Whitehaven Marlborough Sauvignon Blanc 2011 is a classic regional style – mouthfilling, punchy and dry, with crisp, ripe tropical-fruit flavours to the fore, a herbal undercurrent and lovely poise, delicacy and length. Already delicious, it is the sort of sauvignon blanc that draws you back for a second glass … and a third.
Over the years, the wine has won many top accolades. The 2010 vintage scooped a gold medal and the trophy for champion sauvignon blanc at this year’s Royal Easter Show Wine Awards 2011. Already, the 2011 has collected a gold medal at this year’s International Aromatic Wine Competition.
Sue White, the company’s co-founder, says the key to the wine’s quality is Whitehaven’s access to grapes from throughout the region. “We can select for fruit weight and flavour intensity from individual [batches of wine] produced from the grapes of 31 vineyards throughout the Wairau and Awatere valleys, and as far south as the Ure Valley and Kekerengu [halfway between Blenheim and Kaikoura].”
Senior winemaker Sam Smail arrived at Whitehaven in 1999. His description of the 2011 sauvignon blanc is spot on: “The palate is full and vibrant. Fresh nettle, gooseberry and tropical-fruit flavours abound and linger on the long,clean acid finish.” If you are looking for a five-star sauvignon blanc at a three-star price, grab it.
Wild South Marlborough Pinot Noir 2010 ($17.99) wins the Best Red Wine Buy of the Year award. A delicious drink-young style, it is a generous, sweet-fruited red, ruby-hued, with good depth of cherryish, plummy flavour, ripe and smooth.
At $18 or less, it offers unbeatable value for a pinot noir. The judges at the International Wine & Spirit Competition, in the UK, presumably agreed last month, awarding it a silver medal.

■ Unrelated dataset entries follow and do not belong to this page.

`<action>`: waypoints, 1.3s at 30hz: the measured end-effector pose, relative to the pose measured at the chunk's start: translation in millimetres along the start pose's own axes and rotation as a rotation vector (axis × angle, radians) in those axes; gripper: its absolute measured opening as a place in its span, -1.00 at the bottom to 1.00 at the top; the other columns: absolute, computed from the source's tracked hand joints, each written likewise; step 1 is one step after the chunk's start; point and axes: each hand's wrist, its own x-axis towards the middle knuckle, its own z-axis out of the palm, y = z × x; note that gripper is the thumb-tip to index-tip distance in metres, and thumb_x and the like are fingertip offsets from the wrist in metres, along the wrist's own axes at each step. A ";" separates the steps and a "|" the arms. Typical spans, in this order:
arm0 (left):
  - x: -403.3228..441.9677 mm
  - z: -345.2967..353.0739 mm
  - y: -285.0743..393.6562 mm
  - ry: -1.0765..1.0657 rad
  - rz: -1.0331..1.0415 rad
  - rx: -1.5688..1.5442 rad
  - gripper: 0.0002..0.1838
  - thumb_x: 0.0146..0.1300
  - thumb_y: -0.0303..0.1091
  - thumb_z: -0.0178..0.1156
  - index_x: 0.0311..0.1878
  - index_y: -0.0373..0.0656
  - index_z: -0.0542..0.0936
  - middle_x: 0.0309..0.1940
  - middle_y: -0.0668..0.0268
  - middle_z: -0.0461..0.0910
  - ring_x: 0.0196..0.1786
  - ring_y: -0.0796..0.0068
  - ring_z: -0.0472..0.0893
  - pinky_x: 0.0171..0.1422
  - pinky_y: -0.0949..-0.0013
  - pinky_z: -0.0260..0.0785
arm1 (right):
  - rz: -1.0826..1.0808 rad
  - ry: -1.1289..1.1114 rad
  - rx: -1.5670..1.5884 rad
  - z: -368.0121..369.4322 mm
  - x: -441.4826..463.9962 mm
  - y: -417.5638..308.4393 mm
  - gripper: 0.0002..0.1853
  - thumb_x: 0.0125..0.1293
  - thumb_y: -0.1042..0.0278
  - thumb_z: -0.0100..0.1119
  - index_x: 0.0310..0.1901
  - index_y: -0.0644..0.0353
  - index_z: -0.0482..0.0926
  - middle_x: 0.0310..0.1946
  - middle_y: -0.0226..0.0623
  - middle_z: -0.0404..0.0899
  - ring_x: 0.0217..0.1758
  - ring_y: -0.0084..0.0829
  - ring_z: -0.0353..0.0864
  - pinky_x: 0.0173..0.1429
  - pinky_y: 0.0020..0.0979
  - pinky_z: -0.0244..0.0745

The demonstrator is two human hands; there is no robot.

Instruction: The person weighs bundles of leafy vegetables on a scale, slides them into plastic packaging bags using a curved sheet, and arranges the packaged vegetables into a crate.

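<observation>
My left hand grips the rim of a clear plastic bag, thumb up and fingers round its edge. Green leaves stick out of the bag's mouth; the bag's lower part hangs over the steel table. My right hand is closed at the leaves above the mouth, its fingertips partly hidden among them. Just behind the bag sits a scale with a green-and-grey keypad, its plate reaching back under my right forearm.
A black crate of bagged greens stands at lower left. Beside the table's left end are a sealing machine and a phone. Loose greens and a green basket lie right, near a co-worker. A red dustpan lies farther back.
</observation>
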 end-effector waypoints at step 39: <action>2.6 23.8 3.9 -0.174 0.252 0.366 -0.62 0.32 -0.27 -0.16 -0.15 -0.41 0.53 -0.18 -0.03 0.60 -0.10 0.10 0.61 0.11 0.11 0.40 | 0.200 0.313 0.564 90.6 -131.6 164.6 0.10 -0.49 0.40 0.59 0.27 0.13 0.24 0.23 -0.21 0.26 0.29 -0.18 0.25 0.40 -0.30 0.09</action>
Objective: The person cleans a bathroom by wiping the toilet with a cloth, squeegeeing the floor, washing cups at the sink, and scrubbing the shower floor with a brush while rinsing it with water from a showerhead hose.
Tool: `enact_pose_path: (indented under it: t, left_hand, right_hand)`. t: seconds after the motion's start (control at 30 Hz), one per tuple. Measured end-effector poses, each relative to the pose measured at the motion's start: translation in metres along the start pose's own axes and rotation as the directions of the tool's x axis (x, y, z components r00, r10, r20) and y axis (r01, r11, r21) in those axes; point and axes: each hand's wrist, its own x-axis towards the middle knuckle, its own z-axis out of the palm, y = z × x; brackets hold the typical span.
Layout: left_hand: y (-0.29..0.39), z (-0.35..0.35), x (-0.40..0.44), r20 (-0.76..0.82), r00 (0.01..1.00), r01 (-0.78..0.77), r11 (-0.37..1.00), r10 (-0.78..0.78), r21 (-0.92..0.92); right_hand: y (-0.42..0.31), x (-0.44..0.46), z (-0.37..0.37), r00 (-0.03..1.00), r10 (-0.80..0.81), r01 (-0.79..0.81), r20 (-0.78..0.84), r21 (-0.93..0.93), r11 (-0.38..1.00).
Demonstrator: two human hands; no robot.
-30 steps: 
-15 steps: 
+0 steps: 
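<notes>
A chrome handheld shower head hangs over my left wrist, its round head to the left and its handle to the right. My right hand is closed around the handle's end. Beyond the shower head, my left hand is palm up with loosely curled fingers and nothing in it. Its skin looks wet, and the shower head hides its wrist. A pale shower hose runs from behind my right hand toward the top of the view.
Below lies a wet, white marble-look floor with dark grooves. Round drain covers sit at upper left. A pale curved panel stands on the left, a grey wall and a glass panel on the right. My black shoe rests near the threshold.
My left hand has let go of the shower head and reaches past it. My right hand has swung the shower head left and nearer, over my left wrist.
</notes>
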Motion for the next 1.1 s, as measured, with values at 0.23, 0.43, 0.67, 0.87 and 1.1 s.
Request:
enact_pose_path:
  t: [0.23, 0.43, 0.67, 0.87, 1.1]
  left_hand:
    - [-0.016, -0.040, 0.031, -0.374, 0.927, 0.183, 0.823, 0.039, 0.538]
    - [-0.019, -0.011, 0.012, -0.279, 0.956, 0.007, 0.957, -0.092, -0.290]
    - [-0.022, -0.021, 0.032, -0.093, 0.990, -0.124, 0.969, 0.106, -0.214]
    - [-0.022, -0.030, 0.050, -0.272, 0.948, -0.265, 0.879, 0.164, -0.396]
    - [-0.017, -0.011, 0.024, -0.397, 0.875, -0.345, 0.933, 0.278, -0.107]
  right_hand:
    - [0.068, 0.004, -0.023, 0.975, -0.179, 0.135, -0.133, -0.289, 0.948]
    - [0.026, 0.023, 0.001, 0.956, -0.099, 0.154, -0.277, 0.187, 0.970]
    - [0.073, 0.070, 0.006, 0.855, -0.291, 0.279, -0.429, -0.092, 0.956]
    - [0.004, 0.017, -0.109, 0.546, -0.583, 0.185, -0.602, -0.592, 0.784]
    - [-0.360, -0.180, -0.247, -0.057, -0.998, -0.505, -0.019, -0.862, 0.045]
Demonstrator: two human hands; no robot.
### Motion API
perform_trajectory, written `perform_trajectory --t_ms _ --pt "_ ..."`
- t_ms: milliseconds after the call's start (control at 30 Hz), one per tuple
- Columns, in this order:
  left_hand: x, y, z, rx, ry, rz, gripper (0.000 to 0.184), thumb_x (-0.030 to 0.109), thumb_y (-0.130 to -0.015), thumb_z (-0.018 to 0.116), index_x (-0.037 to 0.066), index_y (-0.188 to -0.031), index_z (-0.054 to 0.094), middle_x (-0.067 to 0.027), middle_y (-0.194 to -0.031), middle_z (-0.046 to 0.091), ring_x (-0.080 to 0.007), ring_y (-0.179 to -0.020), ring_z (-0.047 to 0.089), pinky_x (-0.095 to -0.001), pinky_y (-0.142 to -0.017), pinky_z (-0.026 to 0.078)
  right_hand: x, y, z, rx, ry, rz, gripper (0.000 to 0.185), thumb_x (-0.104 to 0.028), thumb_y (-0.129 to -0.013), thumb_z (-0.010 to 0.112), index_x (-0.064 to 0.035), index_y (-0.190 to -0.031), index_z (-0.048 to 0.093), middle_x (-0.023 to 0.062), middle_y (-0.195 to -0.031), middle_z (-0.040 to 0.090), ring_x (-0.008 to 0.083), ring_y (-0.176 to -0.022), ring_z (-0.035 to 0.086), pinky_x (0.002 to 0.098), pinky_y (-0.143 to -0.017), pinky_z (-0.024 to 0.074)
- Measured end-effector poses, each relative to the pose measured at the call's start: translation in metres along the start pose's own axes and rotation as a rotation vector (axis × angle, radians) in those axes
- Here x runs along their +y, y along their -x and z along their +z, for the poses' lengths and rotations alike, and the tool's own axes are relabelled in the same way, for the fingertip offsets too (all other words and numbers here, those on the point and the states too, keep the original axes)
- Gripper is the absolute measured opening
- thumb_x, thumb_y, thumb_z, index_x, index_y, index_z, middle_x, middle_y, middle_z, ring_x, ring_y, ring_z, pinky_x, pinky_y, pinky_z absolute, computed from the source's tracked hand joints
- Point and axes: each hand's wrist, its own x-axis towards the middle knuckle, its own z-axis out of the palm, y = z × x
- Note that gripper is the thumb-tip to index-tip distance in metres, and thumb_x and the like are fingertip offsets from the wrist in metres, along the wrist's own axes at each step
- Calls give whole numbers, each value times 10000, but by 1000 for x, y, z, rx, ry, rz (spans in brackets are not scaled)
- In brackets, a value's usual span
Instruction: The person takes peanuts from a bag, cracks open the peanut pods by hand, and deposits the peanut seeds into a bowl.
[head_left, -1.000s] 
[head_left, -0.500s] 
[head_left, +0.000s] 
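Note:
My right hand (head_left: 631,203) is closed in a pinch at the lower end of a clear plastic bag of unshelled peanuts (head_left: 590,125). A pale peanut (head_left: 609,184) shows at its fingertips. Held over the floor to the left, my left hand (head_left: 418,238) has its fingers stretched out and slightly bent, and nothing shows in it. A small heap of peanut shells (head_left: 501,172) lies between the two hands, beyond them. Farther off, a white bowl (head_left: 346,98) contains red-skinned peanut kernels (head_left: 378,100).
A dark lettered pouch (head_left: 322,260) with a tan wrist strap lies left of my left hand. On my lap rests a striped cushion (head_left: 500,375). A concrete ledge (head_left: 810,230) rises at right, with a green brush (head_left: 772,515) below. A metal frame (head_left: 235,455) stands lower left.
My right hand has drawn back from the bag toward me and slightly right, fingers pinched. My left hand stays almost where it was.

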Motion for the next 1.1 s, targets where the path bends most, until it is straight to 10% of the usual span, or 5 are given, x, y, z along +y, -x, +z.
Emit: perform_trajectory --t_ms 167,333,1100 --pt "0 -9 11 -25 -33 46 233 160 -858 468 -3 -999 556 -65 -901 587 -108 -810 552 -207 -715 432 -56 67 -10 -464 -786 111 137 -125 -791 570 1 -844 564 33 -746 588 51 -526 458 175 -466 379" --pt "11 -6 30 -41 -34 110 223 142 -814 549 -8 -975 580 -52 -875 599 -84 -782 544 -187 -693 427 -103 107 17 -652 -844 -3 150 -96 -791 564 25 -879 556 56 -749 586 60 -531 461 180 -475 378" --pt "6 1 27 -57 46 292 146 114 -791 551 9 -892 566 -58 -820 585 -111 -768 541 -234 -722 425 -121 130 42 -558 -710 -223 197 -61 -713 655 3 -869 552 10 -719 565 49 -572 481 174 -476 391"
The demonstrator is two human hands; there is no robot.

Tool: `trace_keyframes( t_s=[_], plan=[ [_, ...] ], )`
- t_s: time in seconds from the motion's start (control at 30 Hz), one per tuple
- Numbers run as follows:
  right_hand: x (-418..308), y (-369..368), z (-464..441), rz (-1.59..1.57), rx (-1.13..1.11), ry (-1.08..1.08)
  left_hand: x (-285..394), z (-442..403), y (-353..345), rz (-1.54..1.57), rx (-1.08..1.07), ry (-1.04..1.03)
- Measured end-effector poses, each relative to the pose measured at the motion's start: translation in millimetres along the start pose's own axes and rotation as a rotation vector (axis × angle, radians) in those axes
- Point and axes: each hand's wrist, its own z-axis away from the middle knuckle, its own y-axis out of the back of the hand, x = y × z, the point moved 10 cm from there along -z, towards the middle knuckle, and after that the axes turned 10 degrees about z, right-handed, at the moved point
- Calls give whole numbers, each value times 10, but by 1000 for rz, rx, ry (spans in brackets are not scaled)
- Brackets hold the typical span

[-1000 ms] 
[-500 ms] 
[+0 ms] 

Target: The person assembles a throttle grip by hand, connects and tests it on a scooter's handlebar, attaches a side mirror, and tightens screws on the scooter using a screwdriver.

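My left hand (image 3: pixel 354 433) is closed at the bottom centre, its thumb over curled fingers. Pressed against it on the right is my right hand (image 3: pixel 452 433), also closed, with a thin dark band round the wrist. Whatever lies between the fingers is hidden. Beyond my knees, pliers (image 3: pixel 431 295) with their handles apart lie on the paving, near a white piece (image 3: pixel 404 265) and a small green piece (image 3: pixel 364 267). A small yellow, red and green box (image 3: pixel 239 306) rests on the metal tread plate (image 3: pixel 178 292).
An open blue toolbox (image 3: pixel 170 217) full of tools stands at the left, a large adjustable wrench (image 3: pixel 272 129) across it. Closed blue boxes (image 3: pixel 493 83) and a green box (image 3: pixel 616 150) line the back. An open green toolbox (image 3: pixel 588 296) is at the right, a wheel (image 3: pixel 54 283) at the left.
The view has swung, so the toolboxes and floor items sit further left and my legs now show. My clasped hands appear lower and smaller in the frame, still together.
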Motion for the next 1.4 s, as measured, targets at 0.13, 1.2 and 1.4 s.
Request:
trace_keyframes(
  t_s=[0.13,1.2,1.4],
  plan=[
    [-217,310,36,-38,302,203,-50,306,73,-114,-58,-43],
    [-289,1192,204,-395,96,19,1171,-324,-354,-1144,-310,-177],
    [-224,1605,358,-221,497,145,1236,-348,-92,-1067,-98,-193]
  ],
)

“We’ve never had money for marketing,” says David Mason, who controls Sacred Hill, owner of the Wild South brand. “The money goes into the wine itself.” The key point is that Wild South Marlborough Pinot Noir 2010 is just as impressive, in quality terms, as most pinot noirs in the $25-$30 price bracket.
And it’s consistently a great buy. The 2009 vintage collected a silver medal at the 2010 DecanterWorld Wine Awards in London, where the judges praised it as “wild strawberry, beautifully silky and ripe on the palate, with a juicy and elegant length”.
Glengarry Wines promotes Wild South Marlborough Pinot Noir 2010 as delivering “all that’s good about pinot noir – complexity, intrigue, glamour – without the associated price tag”. Fair enough.
Compared with most pinot noirs in the sub-$20 price category, the Wild South is unusually savoury and complex. Winemaker Christie Brown describes it as having “velvet tannins, which give a seamless flow through the palate, carrying with them warm, earthy notes, which add depth and softness to the wine”.
Wild South suggest this bargain-priced red will cellar well for up to five years, but it’s already hard to resist.